Exercise instructions – Only a slice of the listing below is wanted. Retype the lines from the one containing "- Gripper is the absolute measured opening" through the one containing "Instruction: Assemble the", exactly, both ends included.

BEGIN Supplied records

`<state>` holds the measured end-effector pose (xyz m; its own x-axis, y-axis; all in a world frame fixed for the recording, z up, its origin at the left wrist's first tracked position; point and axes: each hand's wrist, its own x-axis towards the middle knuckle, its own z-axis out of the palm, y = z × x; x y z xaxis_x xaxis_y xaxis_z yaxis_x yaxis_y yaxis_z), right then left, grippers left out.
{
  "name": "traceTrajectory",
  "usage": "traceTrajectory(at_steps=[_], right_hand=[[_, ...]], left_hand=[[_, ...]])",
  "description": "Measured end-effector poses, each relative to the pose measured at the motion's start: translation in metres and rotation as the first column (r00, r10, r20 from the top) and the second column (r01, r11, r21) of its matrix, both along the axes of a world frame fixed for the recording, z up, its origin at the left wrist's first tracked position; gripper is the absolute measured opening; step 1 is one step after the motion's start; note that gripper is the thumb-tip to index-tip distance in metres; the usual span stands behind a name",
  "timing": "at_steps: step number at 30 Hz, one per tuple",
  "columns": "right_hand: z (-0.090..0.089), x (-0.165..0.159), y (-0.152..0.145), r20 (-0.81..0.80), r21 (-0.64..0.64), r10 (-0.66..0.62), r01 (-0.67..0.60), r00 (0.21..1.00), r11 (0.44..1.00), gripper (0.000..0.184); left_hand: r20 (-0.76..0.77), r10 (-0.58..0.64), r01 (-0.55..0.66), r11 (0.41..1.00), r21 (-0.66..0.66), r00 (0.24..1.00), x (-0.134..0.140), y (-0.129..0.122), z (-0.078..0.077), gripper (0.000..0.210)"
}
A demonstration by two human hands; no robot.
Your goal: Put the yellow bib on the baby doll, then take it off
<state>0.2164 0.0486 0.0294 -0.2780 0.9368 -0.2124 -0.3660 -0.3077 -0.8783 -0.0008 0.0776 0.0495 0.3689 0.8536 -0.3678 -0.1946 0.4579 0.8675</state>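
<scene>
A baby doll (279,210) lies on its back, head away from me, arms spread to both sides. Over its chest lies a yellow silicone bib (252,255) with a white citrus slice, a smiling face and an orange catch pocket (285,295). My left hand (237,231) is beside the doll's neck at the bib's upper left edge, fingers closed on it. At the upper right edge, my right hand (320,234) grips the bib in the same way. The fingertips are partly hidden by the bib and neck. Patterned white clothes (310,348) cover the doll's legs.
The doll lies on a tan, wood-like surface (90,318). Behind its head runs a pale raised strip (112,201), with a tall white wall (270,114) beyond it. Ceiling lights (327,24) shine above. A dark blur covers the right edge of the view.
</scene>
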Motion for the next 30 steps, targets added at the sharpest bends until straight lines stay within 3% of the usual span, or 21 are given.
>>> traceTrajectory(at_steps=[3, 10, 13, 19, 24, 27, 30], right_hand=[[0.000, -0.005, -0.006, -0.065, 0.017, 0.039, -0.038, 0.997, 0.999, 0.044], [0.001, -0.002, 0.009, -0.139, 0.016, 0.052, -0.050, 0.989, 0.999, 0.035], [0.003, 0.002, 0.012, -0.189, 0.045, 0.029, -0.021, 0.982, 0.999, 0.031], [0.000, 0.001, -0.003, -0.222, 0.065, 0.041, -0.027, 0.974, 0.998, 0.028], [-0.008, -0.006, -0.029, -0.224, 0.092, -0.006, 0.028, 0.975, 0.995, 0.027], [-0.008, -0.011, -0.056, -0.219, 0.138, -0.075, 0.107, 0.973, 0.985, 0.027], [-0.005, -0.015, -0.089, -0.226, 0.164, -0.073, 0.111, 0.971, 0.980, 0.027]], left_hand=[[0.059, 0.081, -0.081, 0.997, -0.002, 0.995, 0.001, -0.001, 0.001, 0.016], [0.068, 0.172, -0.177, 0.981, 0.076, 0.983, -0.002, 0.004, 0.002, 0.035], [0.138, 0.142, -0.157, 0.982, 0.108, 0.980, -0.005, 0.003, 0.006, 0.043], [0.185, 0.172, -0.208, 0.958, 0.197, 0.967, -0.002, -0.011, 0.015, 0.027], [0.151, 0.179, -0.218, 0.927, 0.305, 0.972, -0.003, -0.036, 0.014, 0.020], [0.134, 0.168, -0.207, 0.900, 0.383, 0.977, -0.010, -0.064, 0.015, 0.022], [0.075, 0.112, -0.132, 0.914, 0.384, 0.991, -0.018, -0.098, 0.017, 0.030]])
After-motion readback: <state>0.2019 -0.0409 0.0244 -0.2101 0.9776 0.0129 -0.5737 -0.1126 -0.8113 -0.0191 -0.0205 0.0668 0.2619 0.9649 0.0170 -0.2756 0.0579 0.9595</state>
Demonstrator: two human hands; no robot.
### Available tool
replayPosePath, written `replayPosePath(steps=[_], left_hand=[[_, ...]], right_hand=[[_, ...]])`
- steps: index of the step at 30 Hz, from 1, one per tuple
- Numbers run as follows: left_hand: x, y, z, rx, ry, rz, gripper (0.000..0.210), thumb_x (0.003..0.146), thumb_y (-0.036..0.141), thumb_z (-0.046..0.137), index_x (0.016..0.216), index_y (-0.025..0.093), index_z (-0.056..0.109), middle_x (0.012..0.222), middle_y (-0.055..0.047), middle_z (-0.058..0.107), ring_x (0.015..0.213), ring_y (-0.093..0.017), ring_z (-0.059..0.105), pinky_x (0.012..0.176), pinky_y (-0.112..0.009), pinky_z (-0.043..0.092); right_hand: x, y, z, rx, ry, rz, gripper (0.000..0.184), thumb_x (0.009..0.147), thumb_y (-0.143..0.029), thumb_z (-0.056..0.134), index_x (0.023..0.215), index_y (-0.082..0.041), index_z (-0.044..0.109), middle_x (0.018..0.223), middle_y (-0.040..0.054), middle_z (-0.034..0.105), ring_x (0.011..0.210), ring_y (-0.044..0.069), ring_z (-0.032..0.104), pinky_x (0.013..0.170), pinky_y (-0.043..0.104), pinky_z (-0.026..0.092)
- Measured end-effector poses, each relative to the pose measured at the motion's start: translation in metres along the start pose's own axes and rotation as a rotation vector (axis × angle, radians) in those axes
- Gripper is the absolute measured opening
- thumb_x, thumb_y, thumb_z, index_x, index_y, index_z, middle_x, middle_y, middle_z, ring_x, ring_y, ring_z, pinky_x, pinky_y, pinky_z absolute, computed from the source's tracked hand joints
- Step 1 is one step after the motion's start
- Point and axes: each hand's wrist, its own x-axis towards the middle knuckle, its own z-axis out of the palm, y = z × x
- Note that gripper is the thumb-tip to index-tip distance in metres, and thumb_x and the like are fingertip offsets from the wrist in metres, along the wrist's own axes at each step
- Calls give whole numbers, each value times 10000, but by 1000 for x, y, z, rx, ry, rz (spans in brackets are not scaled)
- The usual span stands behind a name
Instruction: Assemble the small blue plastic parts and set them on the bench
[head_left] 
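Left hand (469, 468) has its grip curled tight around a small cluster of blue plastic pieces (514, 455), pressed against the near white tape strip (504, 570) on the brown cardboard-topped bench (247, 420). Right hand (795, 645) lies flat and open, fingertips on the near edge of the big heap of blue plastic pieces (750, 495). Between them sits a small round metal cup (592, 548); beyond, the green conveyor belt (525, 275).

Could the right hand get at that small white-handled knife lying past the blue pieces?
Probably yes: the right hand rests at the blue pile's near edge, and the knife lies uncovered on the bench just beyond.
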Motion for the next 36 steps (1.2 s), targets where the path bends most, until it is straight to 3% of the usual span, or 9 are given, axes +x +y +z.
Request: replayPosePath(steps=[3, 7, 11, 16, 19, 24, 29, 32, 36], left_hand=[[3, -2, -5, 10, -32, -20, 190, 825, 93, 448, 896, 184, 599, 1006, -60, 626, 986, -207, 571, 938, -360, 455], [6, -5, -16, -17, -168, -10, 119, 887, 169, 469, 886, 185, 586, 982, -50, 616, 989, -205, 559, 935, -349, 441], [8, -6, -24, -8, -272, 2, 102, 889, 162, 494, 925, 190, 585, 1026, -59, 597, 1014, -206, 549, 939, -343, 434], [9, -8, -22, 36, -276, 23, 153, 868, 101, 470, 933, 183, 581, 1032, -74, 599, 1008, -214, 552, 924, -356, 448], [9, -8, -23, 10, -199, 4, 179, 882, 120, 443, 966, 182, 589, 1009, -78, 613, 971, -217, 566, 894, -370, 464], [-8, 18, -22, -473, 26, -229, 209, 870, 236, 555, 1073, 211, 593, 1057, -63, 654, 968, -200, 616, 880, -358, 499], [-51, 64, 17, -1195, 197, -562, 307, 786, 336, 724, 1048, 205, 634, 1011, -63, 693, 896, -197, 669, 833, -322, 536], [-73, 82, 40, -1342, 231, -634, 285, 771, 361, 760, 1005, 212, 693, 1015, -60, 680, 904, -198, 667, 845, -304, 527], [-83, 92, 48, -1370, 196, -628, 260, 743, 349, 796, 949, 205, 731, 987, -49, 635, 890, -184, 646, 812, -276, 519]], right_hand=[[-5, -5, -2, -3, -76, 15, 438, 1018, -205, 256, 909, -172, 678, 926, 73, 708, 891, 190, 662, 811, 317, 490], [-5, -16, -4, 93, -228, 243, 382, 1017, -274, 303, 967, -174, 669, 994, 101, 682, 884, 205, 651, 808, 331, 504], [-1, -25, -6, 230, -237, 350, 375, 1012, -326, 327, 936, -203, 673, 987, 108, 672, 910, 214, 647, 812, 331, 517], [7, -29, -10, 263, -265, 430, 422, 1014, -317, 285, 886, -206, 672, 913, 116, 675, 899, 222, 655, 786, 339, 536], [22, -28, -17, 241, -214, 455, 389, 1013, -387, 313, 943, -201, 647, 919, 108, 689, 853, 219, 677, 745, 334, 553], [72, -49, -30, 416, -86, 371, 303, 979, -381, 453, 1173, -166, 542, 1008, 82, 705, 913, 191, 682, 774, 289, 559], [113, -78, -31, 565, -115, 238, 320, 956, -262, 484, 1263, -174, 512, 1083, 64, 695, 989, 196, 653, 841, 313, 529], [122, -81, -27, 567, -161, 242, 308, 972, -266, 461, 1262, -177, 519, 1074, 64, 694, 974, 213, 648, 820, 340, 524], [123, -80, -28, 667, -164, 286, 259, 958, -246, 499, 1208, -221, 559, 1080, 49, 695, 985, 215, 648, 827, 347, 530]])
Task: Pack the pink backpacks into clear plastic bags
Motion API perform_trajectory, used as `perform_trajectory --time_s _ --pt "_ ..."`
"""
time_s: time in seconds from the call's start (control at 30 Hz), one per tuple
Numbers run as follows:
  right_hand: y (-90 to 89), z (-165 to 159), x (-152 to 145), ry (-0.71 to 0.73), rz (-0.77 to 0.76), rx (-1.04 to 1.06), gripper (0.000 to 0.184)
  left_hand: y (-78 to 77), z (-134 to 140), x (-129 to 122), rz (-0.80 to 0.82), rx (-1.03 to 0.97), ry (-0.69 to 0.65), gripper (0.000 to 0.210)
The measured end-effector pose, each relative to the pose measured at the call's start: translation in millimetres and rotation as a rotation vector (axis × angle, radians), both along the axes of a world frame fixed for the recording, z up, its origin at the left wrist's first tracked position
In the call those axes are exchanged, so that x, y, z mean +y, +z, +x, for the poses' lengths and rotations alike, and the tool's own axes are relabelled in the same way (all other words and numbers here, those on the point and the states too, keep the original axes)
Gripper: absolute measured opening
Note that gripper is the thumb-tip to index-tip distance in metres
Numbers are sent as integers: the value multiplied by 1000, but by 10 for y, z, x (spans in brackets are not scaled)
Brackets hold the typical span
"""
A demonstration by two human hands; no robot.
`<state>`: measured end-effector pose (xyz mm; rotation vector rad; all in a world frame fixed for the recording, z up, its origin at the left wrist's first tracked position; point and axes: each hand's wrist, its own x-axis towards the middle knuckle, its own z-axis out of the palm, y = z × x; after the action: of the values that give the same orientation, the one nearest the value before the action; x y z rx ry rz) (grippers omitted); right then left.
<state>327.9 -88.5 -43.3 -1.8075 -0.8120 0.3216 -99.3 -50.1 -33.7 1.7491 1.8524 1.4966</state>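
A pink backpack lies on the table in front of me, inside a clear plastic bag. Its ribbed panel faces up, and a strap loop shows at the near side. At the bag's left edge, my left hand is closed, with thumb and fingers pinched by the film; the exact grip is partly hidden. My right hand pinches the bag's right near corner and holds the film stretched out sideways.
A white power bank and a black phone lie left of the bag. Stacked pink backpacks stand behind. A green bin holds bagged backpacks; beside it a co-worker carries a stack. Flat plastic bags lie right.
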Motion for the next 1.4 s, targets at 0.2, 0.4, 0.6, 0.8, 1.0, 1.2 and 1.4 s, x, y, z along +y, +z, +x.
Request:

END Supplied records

Output below –
- Gripper is the absolute measured opening
- thumb_x, thumb_y, thumb_z, index_x, index_y, index_z, middle_x, middle_y, middle_z, ring_x, ring_y, ring_z, pinky_x, pinky_y, pinky_z absolute, computed from the source's tracked hand joints
- Step 1 is one step after the motion's start
- Point and axes: each hand's wrist, its own x-axis towards the middle knuckle, its own z-axis out of the palm, y = z × x
- Note that gripper is the thumb-tip to index-tip distance in metres, and thumb_x and the like are fingertip offsets from the wrist in metres, along the wrist's own axes at each step
- Calls give whole numbers, each value times 10000, but by 1000 for x, y, z, rx, ry, rz (spans in brackets are not scaled)
- The usual span stands behind a name
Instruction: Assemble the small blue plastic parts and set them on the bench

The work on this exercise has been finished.